Setup using PCRE and Regexp Table Format

The setup on a single Postfix mail server is pretty straightforward and can be updated, extended, or removed at any time without big changes.

First of all, create a file called something like /etc/postfix/reject_domains and add the relevant Top Level Domain (TLD) like .xyz, the word REJECT, and the message like “We reject all mails from .xyz domains”. Dependent on your preferences you can use Perl Compatible Regular Expressions (PCRE) Format or built-in Regexp. I’ll explain you both.

PCRE Table Format Setup

Dependent on your Linux distribution you may need to install an additional package called something like postfix-pcre as Perl Compatible Regular Expressions (PCRE) support is optional in Postfix. As the regexp format is pretty similar, you can skip this and use the second one.

You can use PCRE format to define regular expressions for TLDs. Your /etc/postfix/reject_domains may look like this:

/\.date$/ REJECT We reject all mails from .date domains
/\.pro$/  REJECT We reject all mails from .pro domains
/\.top$/  REJECT We reject all mails from .top domains
/\.wtf$/  REJECT We reject all mails from .wtf domains
/\.xyz$/  REJECT We reject all mails from .xyz domains

Now edit your Postfix main configuration /etc/postfix/main.cf and add a rule to your smtpd_sender_restrictions:

smtpd_sender_restrictions =
check_sender_access pcre:/etc/postfix/reject_domains

pcre: parameter tells Postfix, that the regular expression in the file is in Perl PCRE Table.

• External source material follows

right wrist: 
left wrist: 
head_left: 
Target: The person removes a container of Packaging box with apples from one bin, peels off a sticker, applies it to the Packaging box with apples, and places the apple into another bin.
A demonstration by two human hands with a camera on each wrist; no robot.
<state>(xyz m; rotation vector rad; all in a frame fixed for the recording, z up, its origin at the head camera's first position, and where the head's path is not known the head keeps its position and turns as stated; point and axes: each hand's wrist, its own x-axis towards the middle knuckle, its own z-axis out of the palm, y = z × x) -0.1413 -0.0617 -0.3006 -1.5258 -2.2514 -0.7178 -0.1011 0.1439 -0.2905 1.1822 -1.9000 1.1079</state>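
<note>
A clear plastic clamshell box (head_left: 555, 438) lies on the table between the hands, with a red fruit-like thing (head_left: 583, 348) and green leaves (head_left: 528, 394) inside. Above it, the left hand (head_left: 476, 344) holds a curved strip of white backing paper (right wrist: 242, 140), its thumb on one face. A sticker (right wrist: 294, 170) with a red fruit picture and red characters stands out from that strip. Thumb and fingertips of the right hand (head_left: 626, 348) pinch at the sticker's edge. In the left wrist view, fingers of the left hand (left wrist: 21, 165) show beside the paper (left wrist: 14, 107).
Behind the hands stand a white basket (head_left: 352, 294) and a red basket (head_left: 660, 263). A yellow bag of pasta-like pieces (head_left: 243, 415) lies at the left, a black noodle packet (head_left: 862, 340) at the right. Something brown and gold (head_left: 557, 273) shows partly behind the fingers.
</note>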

As the last step you have to reload/restart Postfix to enable this setup:

# using systemd
service postfix reload
# or just postfix
postfix reload

Regexp Table Format Setup

Compared to PCRE, Regexp Tables are built-in Postfix and enabled by default. That’s why I prefer using Regexp instead of PCRE and I’m used to programming languages using this format for regular expressions.

You define one regular expression for every TLD per line. Your /etc/postfix/reject_domains may look like this:

/.*\.date$/ REJECT We reject all mails from .date domains
/.*\.pro$/  REJECT We reject all mails from .pro domains
/.*\.top$/  REJECT We reject all mails from .top domains
/.*\.live$/ REJECT We reject all mails from .live domains
/.*\.wtf$/  REJECT We reject all mails from .wtf domains
/.*\.xyz$/  REJECT We reject all mails from .xyz domains

Now edit your Postfix main configuration /etc/postfix/main.cf and add a rule to your smtpd_sender_restrictions:

smtpd_sender_restrictions =
check_sender_access regexp:/etc/postfix/reject_domains

regexp: parameter tells Postfix, that the regular expression in the file is in Regexp Table format.

As the last step you have to reload/restart Postfix to enable this setup:

# using systemd
service postfix reload
# or just postfix
postfix reload

To block or not to block a whole TLD

Dependent on the use case of your server, it may be appropriate to block TLDs for a short or even longer period. Take a look at your logs, maybe a monitoring system, which can analyze and display such information.

By using MailMum and this way analyzing email traffic to the systems I’m responsible for, I could get the same insights as Brian Krebs. Also, you can check Spamhaus World’s Most Abused TLDs to get a feeling, of what to look for.

Providing separated (virtual) servers for single customers which a specific user base, you can take advantage of this simple and pretty effective way to block senders using this technique.

Summary

Dependent on your mail systems setup, you can use TLD blocking by rejecting specific TLDs or Domains to reject the traffic. It may be a valid solution for one use case and a wrong one for big providers hosting thousands of different customers with their different use cases on a system or even a cluster.